When conducting a nonviolent parole review under Proposition 57, deputy commissioners must review and consider all relevant and reliable information, including:
- information contained in the incarcerated person’s central file, including their California Static Risk Assessment score;
- the person’s criminal history;
- any return to prison with a new conviction after previously being approved for release under Proposition 57; and
- written statements by the incarcerated person, registered victims, and the prosecuting agency.17
Incarcerated persons are approved for release if they do not pose a current, unreasonable risk of violence or a current unreasonable risk of significant criminal activity.18 Deputy commissioners are required to evaluate specific risk factors concerning the person’s current conviction(s), prior criminal behavior, institutional behavior, work history, and rehabilitative programming. The Board’s regulations list specific evidence-based factors that aggravate or mitigate the person’s risk. For example, crimes in which a person personally used a deadly weapon aggravate the person’s risk, whereas crimes that do not involve personal use of a deadly weapon mitigate the person’s risk.19
17 Cal. Code Regs., tit. 15, § 2449.4, subd. (b).
18 Cal. Code Regs., tit. 15, § 2449.4, subd. (f).
19 Cal. Code Regs., tit. 15 § 2449.5, subds. (b)-(g).

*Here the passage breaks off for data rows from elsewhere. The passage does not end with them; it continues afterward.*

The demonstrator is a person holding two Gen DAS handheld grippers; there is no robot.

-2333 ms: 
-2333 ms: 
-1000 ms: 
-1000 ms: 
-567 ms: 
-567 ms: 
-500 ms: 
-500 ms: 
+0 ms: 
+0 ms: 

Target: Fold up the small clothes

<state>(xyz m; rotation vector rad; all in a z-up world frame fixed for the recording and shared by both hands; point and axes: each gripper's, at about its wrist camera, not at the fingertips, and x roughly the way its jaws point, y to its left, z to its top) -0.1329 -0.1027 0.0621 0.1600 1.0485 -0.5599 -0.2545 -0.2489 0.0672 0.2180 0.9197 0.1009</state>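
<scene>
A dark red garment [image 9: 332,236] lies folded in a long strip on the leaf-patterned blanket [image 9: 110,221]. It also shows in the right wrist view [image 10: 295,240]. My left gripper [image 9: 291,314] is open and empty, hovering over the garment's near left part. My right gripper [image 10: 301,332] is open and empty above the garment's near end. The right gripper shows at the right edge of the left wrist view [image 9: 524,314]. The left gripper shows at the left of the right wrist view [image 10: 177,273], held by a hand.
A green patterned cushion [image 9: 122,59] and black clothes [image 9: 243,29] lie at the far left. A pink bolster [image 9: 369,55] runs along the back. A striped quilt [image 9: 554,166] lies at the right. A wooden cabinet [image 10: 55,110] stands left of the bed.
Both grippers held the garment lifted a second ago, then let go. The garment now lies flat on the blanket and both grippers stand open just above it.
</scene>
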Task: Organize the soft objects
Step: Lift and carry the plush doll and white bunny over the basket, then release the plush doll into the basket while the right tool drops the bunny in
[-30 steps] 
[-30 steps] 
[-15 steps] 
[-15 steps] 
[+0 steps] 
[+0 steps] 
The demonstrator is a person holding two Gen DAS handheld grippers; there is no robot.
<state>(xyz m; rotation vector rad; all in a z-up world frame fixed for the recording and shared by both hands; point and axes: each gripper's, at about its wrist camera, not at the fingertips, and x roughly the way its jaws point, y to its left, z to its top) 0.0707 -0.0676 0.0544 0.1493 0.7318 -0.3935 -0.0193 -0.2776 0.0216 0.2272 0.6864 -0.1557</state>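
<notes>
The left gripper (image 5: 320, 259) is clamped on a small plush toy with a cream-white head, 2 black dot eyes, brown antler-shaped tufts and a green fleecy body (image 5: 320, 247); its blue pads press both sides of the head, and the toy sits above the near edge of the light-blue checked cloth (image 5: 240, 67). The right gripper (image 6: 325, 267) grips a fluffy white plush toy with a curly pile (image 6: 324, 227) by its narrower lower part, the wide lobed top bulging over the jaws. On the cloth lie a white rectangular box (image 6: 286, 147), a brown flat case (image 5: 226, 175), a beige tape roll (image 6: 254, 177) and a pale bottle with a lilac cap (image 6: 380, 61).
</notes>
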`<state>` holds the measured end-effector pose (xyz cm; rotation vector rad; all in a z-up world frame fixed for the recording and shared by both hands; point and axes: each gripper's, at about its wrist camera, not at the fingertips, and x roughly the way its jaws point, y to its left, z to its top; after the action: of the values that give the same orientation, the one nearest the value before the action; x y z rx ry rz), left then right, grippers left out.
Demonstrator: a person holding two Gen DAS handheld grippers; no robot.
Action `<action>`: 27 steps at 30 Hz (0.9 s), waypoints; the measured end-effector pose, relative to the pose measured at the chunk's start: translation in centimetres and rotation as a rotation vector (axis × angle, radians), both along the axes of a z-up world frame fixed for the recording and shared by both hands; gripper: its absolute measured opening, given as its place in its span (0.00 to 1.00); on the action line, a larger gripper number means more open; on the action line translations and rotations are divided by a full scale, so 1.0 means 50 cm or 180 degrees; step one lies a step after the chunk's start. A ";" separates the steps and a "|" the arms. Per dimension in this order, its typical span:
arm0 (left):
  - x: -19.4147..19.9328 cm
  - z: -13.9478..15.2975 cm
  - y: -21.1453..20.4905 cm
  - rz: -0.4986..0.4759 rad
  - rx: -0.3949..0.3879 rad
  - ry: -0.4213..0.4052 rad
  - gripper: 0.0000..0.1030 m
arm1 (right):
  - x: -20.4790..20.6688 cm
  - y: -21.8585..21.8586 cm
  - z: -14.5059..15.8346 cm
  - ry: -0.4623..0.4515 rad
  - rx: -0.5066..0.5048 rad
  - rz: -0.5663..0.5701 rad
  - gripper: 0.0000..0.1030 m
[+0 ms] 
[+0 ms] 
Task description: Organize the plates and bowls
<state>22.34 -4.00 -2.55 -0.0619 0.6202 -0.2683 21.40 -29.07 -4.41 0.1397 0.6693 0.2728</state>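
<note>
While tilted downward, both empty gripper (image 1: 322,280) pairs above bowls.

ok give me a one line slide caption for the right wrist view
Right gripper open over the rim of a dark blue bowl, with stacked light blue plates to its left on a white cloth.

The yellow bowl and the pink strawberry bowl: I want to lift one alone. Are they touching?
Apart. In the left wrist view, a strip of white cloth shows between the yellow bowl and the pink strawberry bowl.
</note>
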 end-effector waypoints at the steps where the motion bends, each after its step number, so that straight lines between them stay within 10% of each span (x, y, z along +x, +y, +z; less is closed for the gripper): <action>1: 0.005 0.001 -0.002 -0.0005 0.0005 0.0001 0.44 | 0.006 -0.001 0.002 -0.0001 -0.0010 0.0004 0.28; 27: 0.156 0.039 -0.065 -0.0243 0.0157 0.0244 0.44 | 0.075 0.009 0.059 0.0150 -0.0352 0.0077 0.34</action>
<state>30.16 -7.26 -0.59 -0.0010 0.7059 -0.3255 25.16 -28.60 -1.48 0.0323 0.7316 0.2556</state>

Deputy commissioners render a decision based on the totality of the circumstances.20 Incarcerated persons shall be approved for release if factors aggravating their risk do not exist or if they are outweighed by factors mitigating their risk. Deputy commissioners must also take into account the relevance of the information based on the passage of time, the person’s age, and the person’s physical and cognitive limitations, if any.21 Decisions are rendered in writing and must include a statement of reasons supporting the decision.22 Decisions approving a person for release two or more years prior to the end of their term must be reviewed and approved by a supervising deputy commissioner.23
Incarcerated persons may request review of a Board decision within 30 calendar days of being served the decision.24 In addition, the Board may at any time prior to a person’s release, review its decision if the decision contained an error of law, an error of fact, or if the Board receives new information that would have materially impacted the previous decision had it been known at the time the decision was issued.25 A deputy commissioner not involved in the original decision will review the decision within 30 days and determine whether to concur with the original decision or overturn it.26 The resulting written decision must be supported by a statement of reasons.27 The incarcerated person, registered victims, and prosecutors are notified of the outcome.28
Persons approved for release are released 60 days from the date of the Board’s decision and persons denied release are reviewed again annually until they are either approved for release by the Board, they are released “on the natural” based on the sentence imposed by the court, or they become eligible for a parole consideration hearing as a determinately-sentenced youth offender or under elderly parole.29
21 Cal. Code Regs., tit. 15, § 2449.5, subd. (a).
22 Cal. Code Regs., tit. 15, § 2449.4, subd. (d).
23 Cal. Code Regs., tit. 15, § 2449.4, subd. (f).
24 Cal. Code Regs., tit. 15, § 2449.7, subd. (a).
25 Cal. Code Regs., tit. 15, § 2449.7, subd. (b).
26 Cal. Code Regs., tit. 15, § 2449.7, subd. (d).
28 Cal. Code Regs., tit. 15, § 2449.7, subds. (e), (f).
29 Cal. Code Regs., tit. 15, §§ 3491-3493.